The global pandemic of COVID-19, the disease caused by the novel coronavirus, is disrupting economic activity around the world. Governments have closed their borders, shuttered many types of businesses and taken other dramatic actions to create social distancing in order to mitigate the spread of the disease.

As I am writing this article in late March, the full economic fallout from COVID-19 is not yet known and, in fact, will remain unknown for a while. However, two things are clear. The economic repercussions of COVID-19 will be huge and marketing spending is about to be put under the microscope in ways that we haven’t seen since the “great recession” of 2008-2009.

Some companies have already made substantial cuts in marketing spending in response to the pandemic, and many others will be facing such decisions soon. According to recent media reports, companies in the travel industry (airlines, hotels, cruise lines, etc.) reduced advertising spending by nearly 50% during the first two weeks of March, compared to the same period of last year. Companies in other industries are likely to follow suit. During the recession of 2008-2009,the growth rate of worldwide advertising spending fell from 5.7% in 2007 to 0.0% in 2008 to -9.5% in 2009, according to Statista.

Move Smart, Not Rash

The need to reduce costs during an economic downturn is obvious, but there is substantial evidence showing that deep and indiscriminate cuts in marketing spending are usually a mistake. Numerous research studies have demonstrated that maintaining marketing spending during an economic slowdown has a strong relationship with long-term profit, shareholder value and customer loyalty.

Therefore, during the COVID-19 epidemic, it’s vital for business, marketing and procurement leaders to make smart – rather than rash – decisions about marketing spending levels. And when it is necessary to reduce the marketing spending, it’s better to use a scalpel than a cleaver.

There are no silver bullet solutions for this challenge, and no solution will be right for every company. But there are some steps that all company leaders should be taking to guide their decision-making process.

In a 2009 article in the Harvard Business Review, John Quelch and Katherine Jocz described a model for how to manage marketing in an economic downturn. While this article is now more than a decade old, it is highly relevant today because it was written and published near the end of the recession of 2008-2009 and reflects the experiences of companies during that and earlier downturns.

The Four Customer Groups

Quelch and Jocz wrote that company leaders should take a basic step before making significant changes in marketing strategy or marketing spending. They argued that economic downturns change the psychology of customers and that companies need to segment their customers based on this “recession psychology.” They recommend that business leaders think of their customers as falling into one of four groups:

1. “Slam-on-the-brakes” 

These customers feel the most vulnerable during an economic downturn, and therefore they reduce all types of spending.
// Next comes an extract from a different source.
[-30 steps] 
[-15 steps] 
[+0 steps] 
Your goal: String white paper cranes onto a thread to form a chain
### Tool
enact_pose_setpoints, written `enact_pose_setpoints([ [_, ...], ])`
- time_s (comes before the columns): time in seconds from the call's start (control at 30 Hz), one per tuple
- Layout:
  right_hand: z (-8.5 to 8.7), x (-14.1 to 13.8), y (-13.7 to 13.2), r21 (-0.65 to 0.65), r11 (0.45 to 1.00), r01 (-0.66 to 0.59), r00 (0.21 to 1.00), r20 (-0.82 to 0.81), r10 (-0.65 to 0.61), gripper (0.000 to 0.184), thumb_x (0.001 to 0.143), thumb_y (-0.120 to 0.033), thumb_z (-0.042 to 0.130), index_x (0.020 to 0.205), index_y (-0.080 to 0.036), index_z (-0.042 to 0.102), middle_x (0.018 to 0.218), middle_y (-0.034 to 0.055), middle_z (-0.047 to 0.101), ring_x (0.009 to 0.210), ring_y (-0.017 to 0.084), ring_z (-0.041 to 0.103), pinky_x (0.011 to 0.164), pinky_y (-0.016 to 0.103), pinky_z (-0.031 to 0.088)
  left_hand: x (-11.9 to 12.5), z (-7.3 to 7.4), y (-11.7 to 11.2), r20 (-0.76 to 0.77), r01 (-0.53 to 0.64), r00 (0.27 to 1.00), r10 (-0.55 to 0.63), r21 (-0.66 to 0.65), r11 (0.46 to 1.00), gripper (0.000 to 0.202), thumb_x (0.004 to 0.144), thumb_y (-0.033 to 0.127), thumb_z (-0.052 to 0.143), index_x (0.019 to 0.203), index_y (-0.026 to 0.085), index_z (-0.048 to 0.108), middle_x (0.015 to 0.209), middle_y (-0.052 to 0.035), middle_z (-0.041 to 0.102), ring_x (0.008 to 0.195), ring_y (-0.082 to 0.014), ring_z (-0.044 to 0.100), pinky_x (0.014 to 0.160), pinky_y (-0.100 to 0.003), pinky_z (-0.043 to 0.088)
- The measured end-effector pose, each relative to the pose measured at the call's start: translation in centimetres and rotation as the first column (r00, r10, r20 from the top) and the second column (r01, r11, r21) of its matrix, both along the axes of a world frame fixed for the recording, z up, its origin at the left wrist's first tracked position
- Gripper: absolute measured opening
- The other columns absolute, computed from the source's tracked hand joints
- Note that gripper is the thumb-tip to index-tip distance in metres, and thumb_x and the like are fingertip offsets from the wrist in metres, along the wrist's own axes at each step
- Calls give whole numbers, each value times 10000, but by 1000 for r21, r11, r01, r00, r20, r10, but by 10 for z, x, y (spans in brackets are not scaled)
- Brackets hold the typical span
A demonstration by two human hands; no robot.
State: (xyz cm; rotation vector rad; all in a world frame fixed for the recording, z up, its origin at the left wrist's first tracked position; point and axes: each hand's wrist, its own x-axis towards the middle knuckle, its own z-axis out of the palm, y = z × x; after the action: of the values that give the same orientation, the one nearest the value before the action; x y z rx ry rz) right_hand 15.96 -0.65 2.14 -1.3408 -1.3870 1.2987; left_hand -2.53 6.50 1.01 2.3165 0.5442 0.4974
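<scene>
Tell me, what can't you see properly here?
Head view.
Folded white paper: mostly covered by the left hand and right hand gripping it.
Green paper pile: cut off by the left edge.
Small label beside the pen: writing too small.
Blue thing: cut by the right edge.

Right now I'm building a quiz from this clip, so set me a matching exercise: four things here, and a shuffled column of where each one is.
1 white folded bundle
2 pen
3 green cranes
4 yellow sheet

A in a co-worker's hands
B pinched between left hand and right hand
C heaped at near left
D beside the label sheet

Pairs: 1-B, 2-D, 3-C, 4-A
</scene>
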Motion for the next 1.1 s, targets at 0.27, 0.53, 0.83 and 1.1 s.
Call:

This segment will usually include lower-income customers, but it can also include more anxious higher-income customers.

2. “Pained-but-patient” 

These customers are relatively optimistic about the long term, but not so optimistic about the prospects for recovery in the short term. They tend to economize in all areas, but do so to a lesser extent than the slam-on-the-brakes customers. For many companies, this will be the largest customer segment.

3. “Comfortably well-off” 

These customers typically have higher incomes and feel secure about their ability to ride out the economic downturn. For the most part, these customers do not make major changes in their buying habits, although they may become somewhat more selective.

4. “Live-for-today” 

These customers tend to carry on as usual unless they become unemployed. They respond to a downturn mainly by extending their timetables for making major purchases.

Customer Purchase Prioritization

Quelch and Jocz also argued that during an economic downturn, all customers will prioritize their purchases by mentally placing products and services into one of four categories:

1. “Essentials” 

Products and services that are necessary for survival or basic well-being

2. “Treats” 

Products and services that aren’t strictly essential, but are considered justifiable in some way

3. “Postponables” 

Products and services that are needed or desired, but whose purchase can be delayed

4. “Expendables” 

Products and services that customers view as unnecessary or unjustifiable

As a first step to managing marketing spending through an economic crisis, business leaders need to map their products and/or services to these customer segments and product/service categories. This analysis will enable company leaders to tailor marketing tactics and spending levels based on customer psychology, their likely buying habits, and how they prioritize specific products and services.

This analysis will not make marketing decisions easier, but it will enable business leaders to make more informed and strategic decisions that will minimize pain in the short run and position the company for success when the crisis abates.